WHAT IS BEING ASKED:
From the line holding "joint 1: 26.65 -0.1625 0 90" through the line holding "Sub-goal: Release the" below, write out every line exactly; include both of those lines and drop the pictures.

DATA FOR REVIEW:

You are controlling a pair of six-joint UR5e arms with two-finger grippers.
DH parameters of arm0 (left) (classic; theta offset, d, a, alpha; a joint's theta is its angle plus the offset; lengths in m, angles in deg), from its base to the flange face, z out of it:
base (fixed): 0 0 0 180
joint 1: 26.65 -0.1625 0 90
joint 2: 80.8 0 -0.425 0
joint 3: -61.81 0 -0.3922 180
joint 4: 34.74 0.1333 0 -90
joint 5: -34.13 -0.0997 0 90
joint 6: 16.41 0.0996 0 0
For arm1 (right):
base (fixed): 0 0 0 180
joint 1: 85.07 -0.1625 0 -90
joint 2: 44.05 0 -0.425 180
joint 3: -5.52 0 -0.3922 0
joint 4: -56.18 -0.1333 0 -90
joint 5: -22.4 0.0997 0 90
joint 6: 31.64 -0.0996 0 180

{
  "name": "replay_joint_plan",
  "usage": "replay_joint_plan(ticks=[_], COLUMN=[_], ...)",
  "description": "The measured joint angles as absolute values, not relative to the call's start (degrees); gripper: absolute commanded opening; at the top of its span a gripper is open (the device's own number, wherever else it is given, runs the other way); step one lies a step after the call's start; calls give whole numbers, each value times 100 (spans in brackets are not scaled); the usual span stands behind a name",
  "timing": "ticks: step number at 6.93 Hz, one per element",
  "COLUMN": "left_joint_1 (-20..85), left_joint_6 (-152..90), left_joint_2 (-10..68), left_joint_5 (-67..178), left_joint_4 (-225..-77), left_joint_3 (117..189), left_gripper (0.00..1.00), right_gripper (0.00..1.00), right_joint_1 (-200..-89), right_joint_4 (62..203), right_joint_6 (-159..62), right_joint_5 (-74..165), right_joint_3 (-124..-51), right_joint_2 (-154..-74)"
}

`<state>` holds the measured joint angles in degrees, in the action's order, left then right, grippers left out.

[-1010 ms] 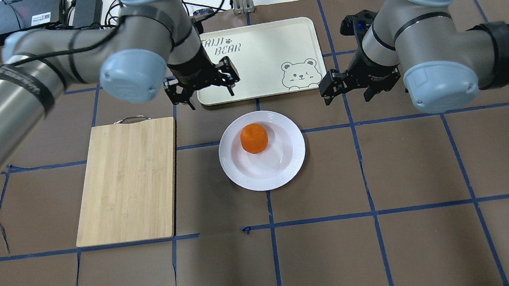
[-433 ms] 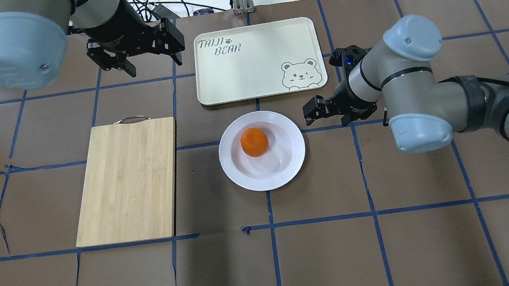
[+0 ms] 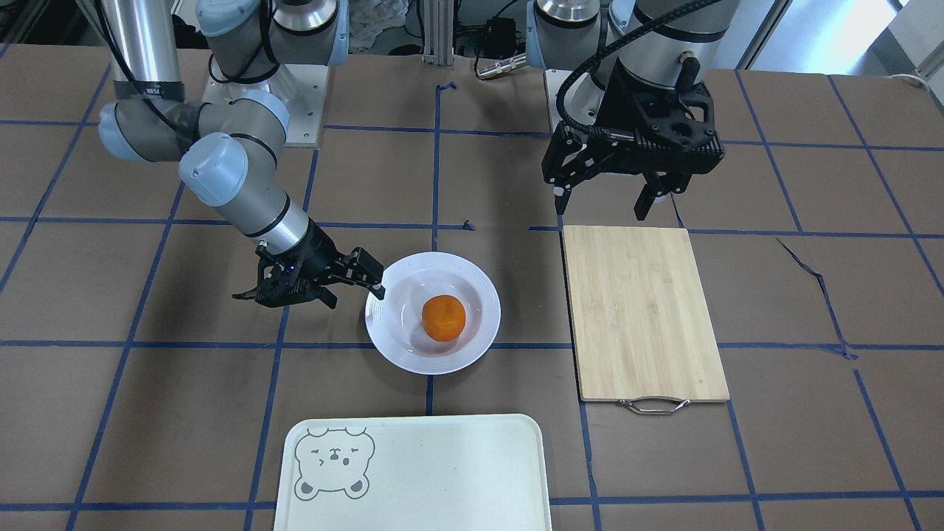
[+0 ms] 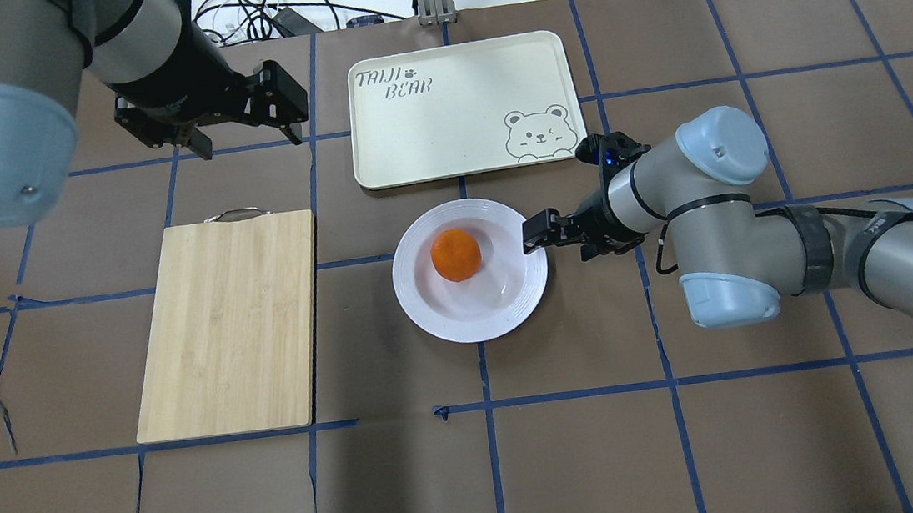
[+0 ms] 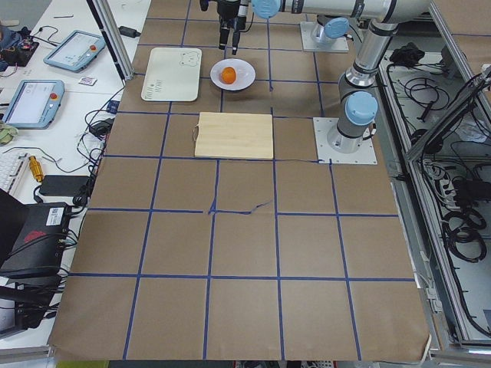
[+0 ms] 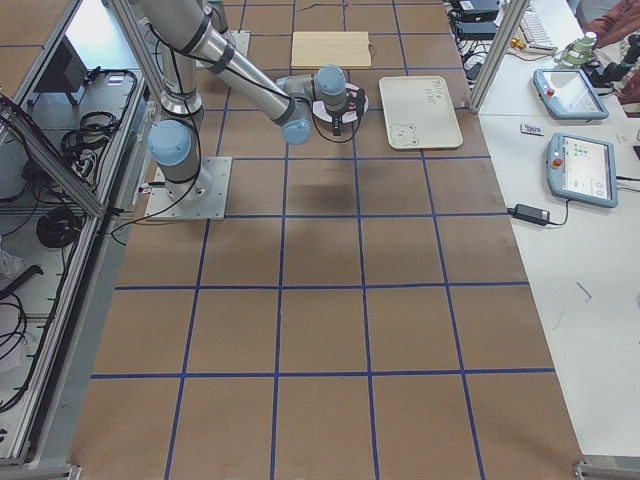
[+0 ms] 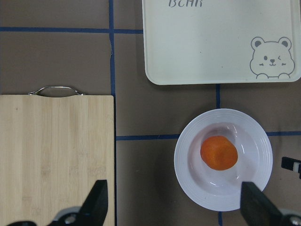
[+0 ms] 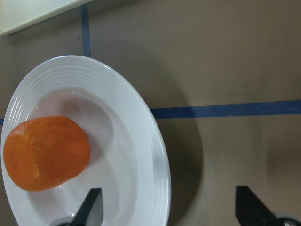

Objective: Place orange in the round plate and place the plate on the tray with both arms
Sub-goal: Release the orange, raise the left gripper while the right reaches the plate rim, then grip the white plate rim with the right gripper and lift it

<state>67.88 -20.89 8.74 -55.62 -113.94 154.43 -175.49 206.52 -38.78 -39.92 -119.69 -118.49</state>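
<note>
Across the desk in the front-facing view, the orange (image 3: 443, 318) lies in the well of the round plate (image 3: 487, 310), which rests on the desk short of the tray (image 3: 442, 472). The right pincer (image 3: 352, 292) leans low at the plate's rim, on the robot's right side. From overhead, one of its fingers (image 4: 534, 239) overlaps that rim, while the left pincer (image 4: 244, 139) hangs wide and empty, well apart, beyond the cutting board (image 4: 228, 324). Its wrist view sees plate and tray from high up. The right wrist view shows wide jaws straddling the rim, one fingertip (image 8: 89, 209) over the well, the other outside. The right arm looks far nearer for the lift, and the tray lies just beyond the plate, away from the robot.
</note>
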Motion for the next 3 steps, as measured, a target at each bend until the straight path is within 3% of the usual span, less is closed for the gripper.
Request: replay_joint_plan(ticks=[3], left_joint_1=[6719], left_joint_6=[-2081], left_joint_2=[682], left_joint_5=[-5765], left_joint_4=[-12216], left_joint_3=[15331], left_gripper=[100], right_gripper=[96], right_joint_1=[-17811], right_joint_4=[21001], right_joint_6=[-3940], right_joint_5=[-3713], right_joint_3=[-12021], right_joint_2=[-11609])
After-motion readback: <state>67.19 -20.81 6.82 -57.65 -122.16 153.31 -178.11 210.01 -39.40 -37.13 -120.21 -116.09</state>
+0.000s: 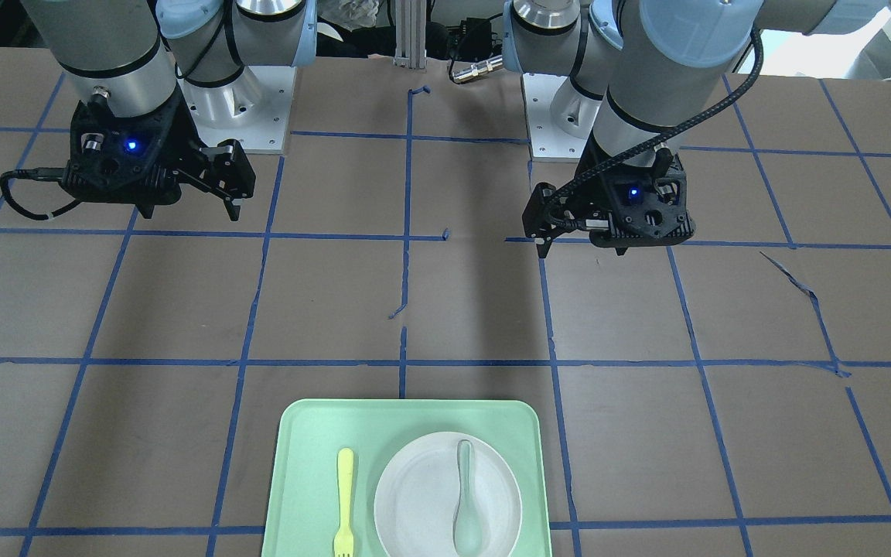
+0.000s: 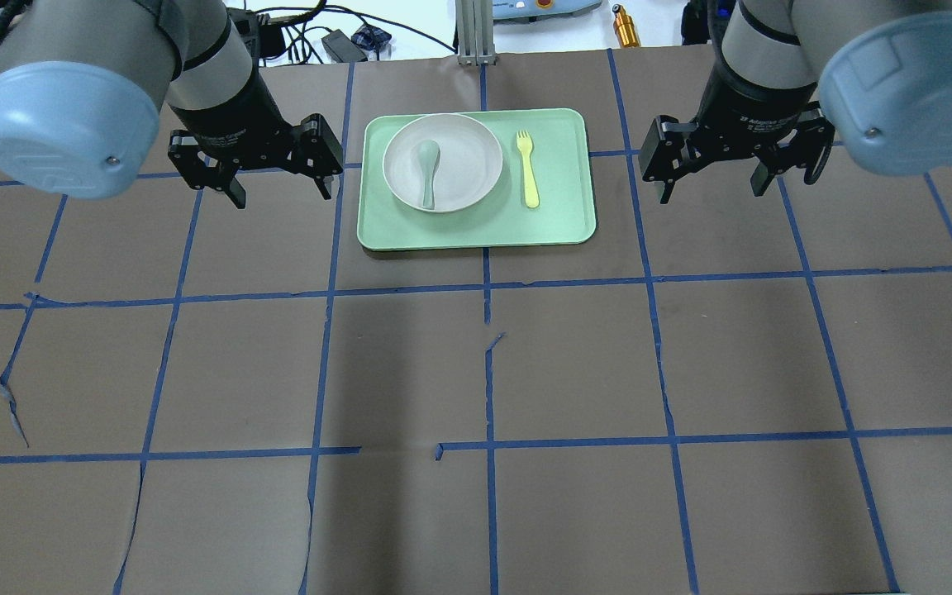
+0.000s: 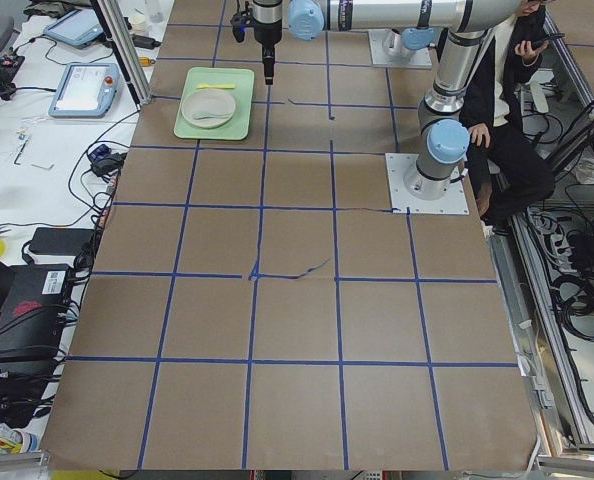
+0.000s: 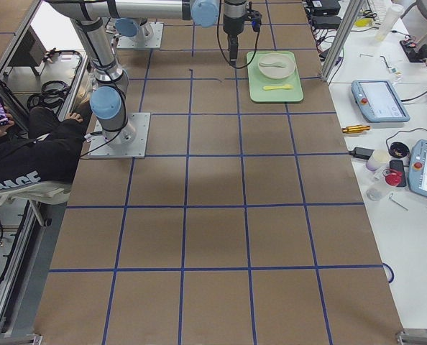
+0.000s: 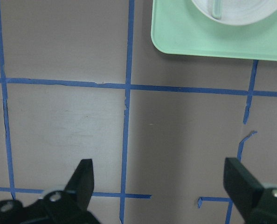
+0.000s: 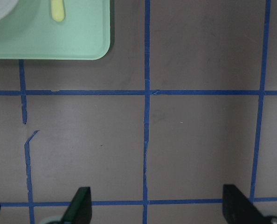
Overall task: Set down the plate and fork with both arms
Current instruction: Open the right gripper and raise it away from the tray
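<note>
The white plate (image 2: 459, 169) lies on the left part of the mint-green tray (image 2: 563, 219) with a grey-green spoon (image 2: 429, 169) on it. The pale-yellow fork (image 2: 528, 169) lies on the tray to the plate's right, tines toward the far edge. My left gripper (image 2: 282, 194) hovers open and empty just left of the tray. My right gripper (image 2: 711, 192) hovers open and empty just right of it. The left wrist view shows a tray corner (image 5: 199, 42) and the plate's edge (image 5: 241, 16). The right wrist view shows the fork's handle end (image 6: 58, 9).
The table is covered in brown paper with a blue tape grid and torn tape spots (image 2: 492, 339). The arm bases (image 1: 240, 116) stand at the robot's edge. Cables and devices (image 2: 344, 41) lie beyond the far edge behind the tray.
</note>
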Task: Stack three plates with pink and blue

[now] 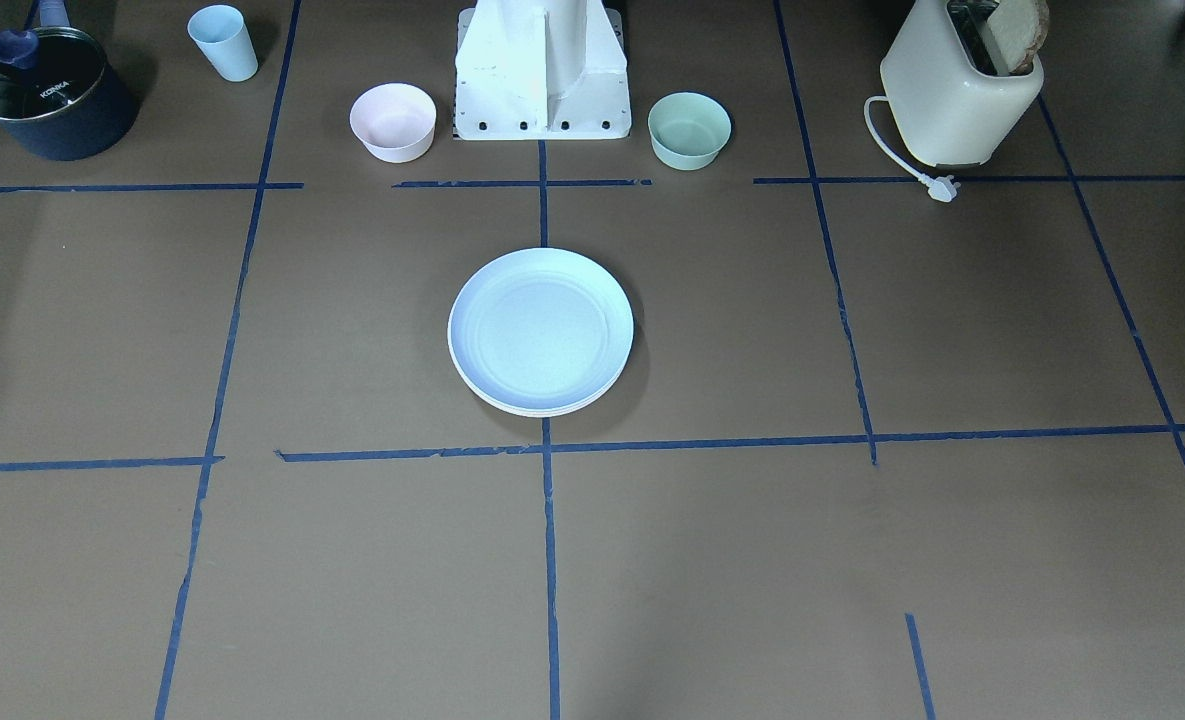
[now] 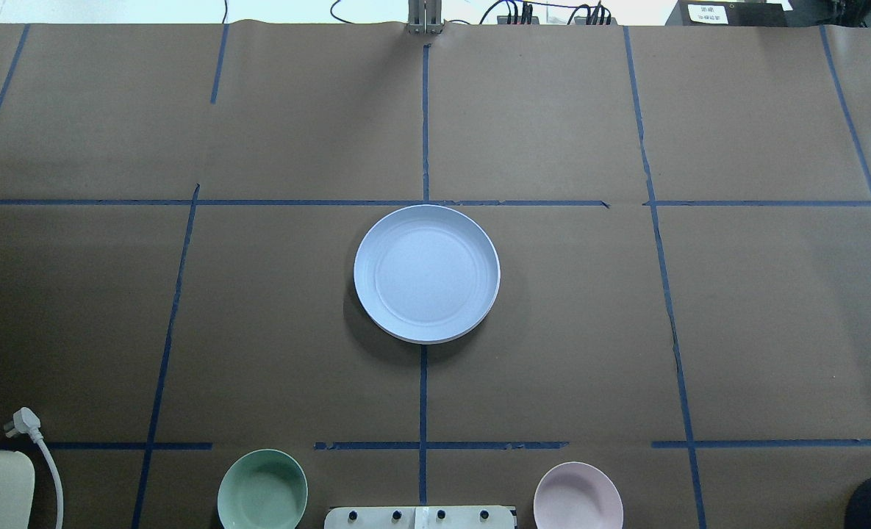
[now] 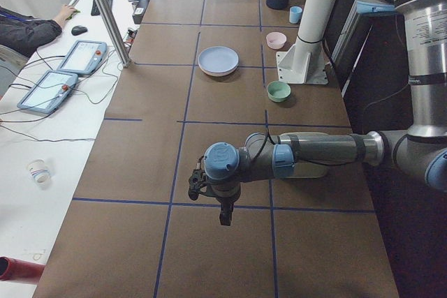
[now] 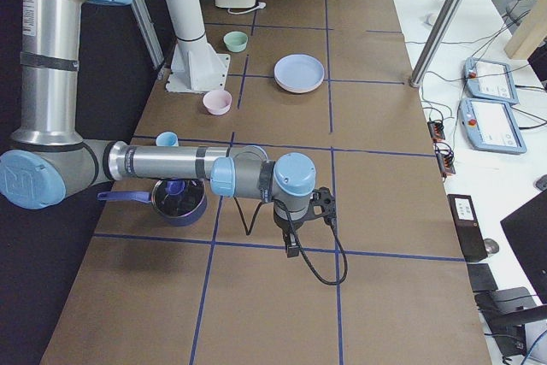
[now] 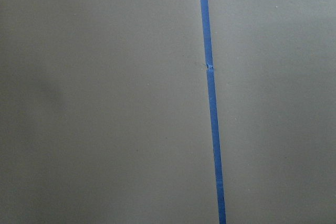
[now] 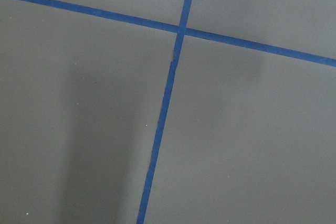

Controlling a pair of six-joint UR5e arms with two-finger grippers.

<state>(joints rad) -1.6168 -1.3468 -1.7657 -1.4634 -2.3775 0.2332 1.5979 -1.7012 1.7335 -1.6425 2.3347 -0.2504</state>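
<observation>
Nearest the robot, its white metal base (image 1: 542,75) is bolted to the table (image 2: 259,308), which is covered in matte brown paper crossed by blue tape lines (image 2: 423,397). Just left of the base sits a small deep green bowl (image 2: 262,491) and just right a small deep pink bowl (image 2: 578,496), both smooth and round. At the near left corner stands a glossy cream toaster (image 1: 957,90) with a slice of bread (image 1: 1017,30) in its slot and its white plug (image 2: 22,422) lying on the paper. At the near right are a dark lidded pot (image 1: 47,95) and a pale blue tapered cup (image 1: 224,42).

Farther out, at the table's middle, lies the stack of plates (image 1: 542,408). The blue plate (image 2: 426,273) is on top, round, shallow, matte and faintly ringed, with pale rims showing under its edge.

Well apart from it, the left gripper (image 3: 225,215) hangs over bare paper at the left end and the right gripper (image 4: 292,248) at the right end. Whether either claw is parted or closed cannot be told. Neither touches anything.
</observation>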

ANSWER TO THE PROBLEM:
joint 1: 26.65 -0.1625 0 90
joint 2: 80.8 0 -0.425 0
joint 3: -61.81 0 -0.3922 180
joint 4: 34.74 0.1333 0 -90
joint 5: -34.13 -0.0997 0 90
joint 6: 16.41 0.0996 0 0
For arm1 (right):
base (fixed): 0 0 0 180
joint 1: 85.07 -0.1625 0 -90
joint 2: 44.05 0 -0.425 180
joint 3: -5.52 0 -0.3922 0
joint 4: -56.18 -0.1333 0 -90
joint 5: -22.4 0.0997 0 90
joint 6: 31.64 -0.0996 0 180

{
  "name": "replay_joint_plan",
  "usage": "replay_joint_plan(ticks=[_], COLUMN=[_], ...)",
  "description": "The measured joint angles as absolute values, not relative to the call's start (degrees); gripper: absolute commanded opening; at the top of its span a gripper is open (the device's own number, wherever else it is given, runs the other way); step one lies a step after the call's start; calls give whole numbers, each value times 100 (spans in brackets are not scaled); the usual span stands behind a name",
  "timing": "ticks: step number at 6.93 Hz, one per element",
  "COLUMN": "left_joint_1 (-20..85), left_joint_6 (-152..90), left_joint_2 (-10..68), left_joint_5 (-67..178), left_joint_4 (-225..-77), left_joint_3 (117..189), left_gripper (0.00..1.00), right_gripper (0.00..1.00), right_joint_1 (-200..-89), right_joint_4 (62..203), right_joint_6 (-159..62), right_joint_5 (-74..165), right_joint_3 (-124..-51), right_joint_2 (-154..-74)"
}

`<state>` holds the measured joint angles in degrees, in the action's order, left then right, grippers left out.

[-1010 ms] 
[-433 ms] 
[+0 ms] 
[+0 ms] 
[+0 ms] 
[+0 ms] 
[+0 ms] 
[+0 ms] 

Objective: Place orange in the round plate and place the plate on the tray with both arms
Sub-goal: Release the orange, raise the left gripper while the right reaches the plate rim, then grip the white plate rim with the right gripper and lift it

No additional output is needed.